**Recorded information:**
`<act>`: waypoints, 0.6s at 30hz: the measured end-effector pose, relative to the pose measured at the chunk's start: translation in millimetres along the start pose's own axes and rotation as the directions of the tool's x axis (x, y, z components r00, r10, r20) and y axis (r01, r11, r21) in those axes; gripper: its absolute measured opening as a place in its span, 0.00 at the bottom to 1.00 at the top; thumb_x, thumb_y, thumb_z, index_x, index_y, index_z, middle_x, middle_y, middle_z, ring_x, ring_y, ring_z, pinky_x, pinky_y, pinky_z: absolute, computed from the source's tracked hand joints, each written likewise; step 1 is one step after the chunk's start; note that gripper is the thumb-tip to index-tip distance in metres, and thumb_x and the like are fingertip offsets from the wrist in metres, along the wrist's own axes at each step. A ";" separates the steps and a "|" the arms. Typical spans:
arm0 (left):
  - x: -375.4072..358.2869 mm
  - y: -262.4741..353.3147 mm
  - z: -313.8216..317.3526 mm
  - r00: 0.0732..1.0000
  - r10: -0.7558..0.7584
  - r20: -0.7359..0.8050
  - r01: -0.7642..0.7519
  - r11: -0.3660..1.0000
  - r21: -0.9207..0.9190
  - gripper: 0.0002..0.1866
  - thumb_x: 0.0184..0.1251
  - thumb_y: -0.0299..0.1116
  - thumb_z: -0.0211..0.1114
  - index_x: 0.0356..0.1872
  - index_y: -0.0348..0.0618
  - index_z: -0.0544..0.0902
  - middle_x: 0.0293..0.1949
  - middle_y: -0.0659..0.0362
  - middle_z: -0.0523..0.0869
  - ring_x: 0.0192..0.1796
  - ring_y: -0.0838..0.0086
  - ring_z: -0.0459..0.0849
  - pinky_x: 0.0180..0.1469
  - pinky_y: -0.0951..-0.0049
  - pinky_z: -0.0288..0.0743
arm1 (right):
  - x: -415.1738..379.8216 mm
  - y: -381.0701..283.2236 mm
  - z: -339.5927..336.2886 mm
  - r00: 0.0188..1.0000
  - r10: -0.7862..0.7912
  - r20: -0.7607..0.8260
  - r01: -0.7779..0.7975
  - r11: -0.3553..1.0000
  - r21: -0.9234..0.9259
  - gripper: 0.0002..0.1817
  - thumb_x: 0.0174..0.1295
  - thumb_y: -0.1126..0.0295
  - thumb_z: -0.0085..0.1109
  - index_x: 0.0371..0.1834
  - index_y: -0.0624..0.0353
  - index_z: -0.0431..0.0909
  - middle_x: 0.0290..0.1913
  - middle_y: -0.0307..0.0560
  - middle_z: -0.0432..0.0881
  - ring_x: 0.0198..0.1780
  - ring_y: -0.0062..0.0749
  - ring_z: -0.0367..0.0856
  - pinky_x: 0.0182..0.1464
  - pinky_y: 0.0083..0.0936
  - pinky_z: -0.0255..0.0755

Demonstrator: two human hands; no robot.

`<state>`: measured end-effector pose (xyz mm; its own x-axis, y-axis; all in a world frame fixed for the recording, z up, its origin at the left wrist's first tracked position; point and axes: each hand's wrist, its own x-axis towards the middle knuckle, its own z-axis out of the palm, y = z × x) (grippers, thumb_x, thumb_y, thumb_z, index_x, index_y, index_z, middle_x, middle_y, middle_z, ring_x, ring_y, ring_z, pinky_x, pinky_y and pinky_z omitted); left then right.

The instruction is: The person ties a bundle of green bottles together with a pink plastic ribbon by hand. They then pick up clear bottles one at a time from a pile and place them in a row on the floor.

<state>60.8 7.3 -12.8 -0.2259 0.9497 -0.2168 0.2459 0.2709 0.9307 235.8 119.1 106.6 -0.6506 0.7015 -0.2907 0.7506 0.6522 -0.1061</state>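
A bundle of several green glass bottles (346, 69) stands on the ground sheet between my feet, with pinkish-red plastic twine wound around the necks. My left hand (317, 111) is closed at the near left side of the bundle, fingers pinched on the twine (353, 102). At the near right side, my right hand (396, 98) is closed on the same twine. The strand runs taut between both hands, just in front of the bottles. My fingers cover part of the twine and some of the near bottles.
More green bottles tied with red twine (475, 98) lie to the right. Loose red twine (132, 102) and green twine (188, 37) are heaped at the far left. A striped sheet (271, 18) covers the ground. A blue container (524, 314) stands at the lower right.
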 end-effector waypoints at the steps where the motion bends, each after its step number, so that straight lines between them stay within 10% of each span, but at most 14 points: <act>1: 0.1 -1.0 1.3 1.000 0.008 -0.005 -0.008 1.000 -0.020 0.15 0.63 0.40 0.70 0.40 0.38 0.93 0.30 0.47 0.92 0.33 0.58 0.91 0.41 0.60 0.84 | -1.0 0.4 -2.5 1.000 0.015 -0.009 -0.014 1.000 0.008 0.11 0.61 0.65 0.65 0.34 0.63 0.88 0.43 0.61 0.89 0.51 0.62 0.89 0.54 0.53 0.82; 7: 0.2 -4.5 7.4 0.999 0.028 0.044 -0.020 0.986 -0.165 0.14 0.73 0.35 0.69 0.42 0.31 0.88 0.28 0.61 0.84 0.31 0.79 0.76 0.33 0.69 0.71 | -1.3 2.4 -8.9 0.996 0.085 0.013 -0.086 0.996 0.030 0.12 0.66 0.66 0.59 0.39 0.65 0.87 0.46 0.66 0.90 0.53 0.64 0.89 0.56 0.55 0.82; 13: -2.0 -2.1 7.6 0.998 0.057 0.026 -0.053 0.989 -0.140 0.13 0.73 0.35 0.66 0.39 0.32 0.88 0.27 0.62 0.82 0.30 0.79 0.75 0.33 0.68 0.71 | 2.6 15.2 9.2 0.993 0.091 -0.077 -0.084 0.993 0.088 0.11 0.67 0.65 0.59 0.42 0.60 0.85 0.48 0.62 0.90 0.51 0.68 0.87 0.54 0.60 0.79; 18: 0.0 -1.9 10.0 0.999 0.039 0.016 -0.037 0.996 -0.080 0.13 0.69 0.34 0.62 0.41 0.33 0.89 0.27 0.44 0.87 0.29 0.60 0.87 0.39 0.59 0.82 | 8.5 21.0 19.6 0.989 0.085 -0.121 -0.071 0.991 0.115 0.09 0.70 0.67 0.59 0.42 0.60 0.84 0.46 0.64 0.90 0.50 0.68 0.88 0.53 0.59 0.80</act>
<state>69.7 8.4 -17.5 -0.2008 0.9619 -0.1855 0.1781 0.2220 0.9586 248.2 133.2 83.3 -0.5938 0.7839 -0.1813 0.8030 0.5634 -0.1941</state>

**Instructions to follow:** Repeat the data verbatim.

**Task response:**
`<act>`: waypoints, 0.6s at 30hz: the measured end-effector pose, relative to the pose measured at the chunk's start: translation in millimetres along the start pose's own axes and rotation as the directions of the tool's x axis (x, y, z components r00, r10, r20) and y axis (r01, r11, r21) in those axes; gripper: its absolute measured opening as a place in its span, 0.00 at the bottom to 1.00 at the top; thumb_x, thumb_y, thumb_z, index_x, index_y, index_z, middle_x, middle_y, middle_z, ring_x, ring_y, ring_z, pinky_x, pinky_y, pinky_z: absolute, computed from the source's tracked hand joints, each written likewise; step 1 is one step after the chunk's start; note that gripper is the thumb-tip to index-tip distance in metres, and thumb_x and the like are fingertip offsets from the wrist in metres, along the wrist's own axes at each step. A ";" separates the steps and a "|" the arms. Typical spans:
arm0 (left):
  - x: -375.4072..358.2869 mm
  - y: -262.4741..353.3147 mm
  - z: -313.8216..317.3526 mm
  - r00: 0.0732..1.0000
  - r10: -0.7558..0.7584
  - r20: -0.7359..0.8050
  - r01: -0.7642..0.7519
  - r11: -0.3660..1.0000
  - r21: -0.9207..0.9190
  - gripper: 0.0002..0.1866
  - thumb_x: 0.0184..0.1251
  - thumb_y: -0.0299..0.1116
  - thumb_z: -0.0211..0.1114
  - index_x: 0.0356..0.1872
  - index_y: -0.0348..0.0618
  - index_z: -0.0544..0.0902
  - middle_x: 0.0293..0.1949
  - middle_y: -0.0659..0.0362
  - middle_z: -0.0523..0.0869
  - ring_x: 0.0192..0.1796
  - ring_y: -0.0838..0.0086
  - ring_z: -0.0459..0.0849
  - pinky_x: 0.0180..0.1469
  - pinky_y: -0.0951..-0.0049
  - pinky_z: -0.0288..0.0743
arm1 (right):
  - x: -415.1738..379.8216 mm
  - y: -381.0701..283.2236 mm
  - z: -339.5927..336.2886 mm
  - r00: 0.0188..1.0000
  - r10: -0.7862..0.7912
  - r20: -0.7607..0.8260
  - r01: -0.7779..0.7975
  - r11: -0.3553..1.0000
  - r21: -0.9234..0.9259
  - gripper: 0.0002..0.1817
  - thumb_x: 0.0174..0.1295
  - thumb_y: -0.1126..0.0295
  - thumb_z: -0.0085..0.1109
  - index_x: 0.0371..0.1834
  - index_y: -0.0624..0.0353
  - index_z: -0.0431..0.0909
  - middle_x: 0.0290..0.1913
  - middle_y: -0.0307..0.0560
  - middle_z: -0.0432..0.0881
  - ring_x: 0.0198..0.1780
  - ring_y: -0.0062..0.0749
  - ring_z: -0.0367..0.0856
  - pinky_x: 0.0182..0.1464
  - pinky_y: 0.0083..0.0936
  - pinky_z: -0.0255..0.0755

Demonstrator: two human hands; no robot.

`<state>`: measured end-effector pose (xyz mm; its own x-axis, y-axis; all in a world frame fixed for the recording, z up, its origin at the left wrist's first tracked position; point and axes: each hand's wrist, its own x-axis towards the middle knuckle, its own z-axis out of the palm, y = z × x) (grippers, thumb_x, thumb_y, thumb_z, index_x, index_y, index_z, middle_x, middle_y, middle_z, ring_x, ring_y, ring_z, pinky_x, pinky_y and pinky_z omitted); left then right.

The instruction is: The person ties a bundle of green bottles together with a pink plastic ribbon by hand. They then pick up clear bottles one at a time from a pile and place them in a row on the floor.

<state>60.8 7.3 -12.8 -0.2259 0.9497 -0.2168 0.2459 0.2709 0.9307 235.8 119.1 106.6 -0.6506 0.7015 -0.2907 0.7506 0.6522 -0.1061</state>
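A bundle of several green glass bottles (346, 69) stands on the ground sheet between my feet, with pinkish-red plastic twine wound around the necks. My left hand (317, 111) is closed at the near left side of the bundle, fingers pinched on the twine (353, 102). At the near right side, my right hand (396, 98) is closed on the same twine. The strand runs taut between both hands, just in front of the bottles. My fingers cover part of the twine and some of the near bottles.
More green bottles tied with red twine (475, 98) lie to the right. Loose red twine (132, 102) and green twine (188, 37) are heaped at the far left. A striped sheet (271, 18) covers the ground. A blue container (524, 314) stands at the lower right.
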 end-effector waypoints at the steps where the motion bends, each after its step number, so that straight lines between them stay within 10% of each span, but at most 14 points: <act>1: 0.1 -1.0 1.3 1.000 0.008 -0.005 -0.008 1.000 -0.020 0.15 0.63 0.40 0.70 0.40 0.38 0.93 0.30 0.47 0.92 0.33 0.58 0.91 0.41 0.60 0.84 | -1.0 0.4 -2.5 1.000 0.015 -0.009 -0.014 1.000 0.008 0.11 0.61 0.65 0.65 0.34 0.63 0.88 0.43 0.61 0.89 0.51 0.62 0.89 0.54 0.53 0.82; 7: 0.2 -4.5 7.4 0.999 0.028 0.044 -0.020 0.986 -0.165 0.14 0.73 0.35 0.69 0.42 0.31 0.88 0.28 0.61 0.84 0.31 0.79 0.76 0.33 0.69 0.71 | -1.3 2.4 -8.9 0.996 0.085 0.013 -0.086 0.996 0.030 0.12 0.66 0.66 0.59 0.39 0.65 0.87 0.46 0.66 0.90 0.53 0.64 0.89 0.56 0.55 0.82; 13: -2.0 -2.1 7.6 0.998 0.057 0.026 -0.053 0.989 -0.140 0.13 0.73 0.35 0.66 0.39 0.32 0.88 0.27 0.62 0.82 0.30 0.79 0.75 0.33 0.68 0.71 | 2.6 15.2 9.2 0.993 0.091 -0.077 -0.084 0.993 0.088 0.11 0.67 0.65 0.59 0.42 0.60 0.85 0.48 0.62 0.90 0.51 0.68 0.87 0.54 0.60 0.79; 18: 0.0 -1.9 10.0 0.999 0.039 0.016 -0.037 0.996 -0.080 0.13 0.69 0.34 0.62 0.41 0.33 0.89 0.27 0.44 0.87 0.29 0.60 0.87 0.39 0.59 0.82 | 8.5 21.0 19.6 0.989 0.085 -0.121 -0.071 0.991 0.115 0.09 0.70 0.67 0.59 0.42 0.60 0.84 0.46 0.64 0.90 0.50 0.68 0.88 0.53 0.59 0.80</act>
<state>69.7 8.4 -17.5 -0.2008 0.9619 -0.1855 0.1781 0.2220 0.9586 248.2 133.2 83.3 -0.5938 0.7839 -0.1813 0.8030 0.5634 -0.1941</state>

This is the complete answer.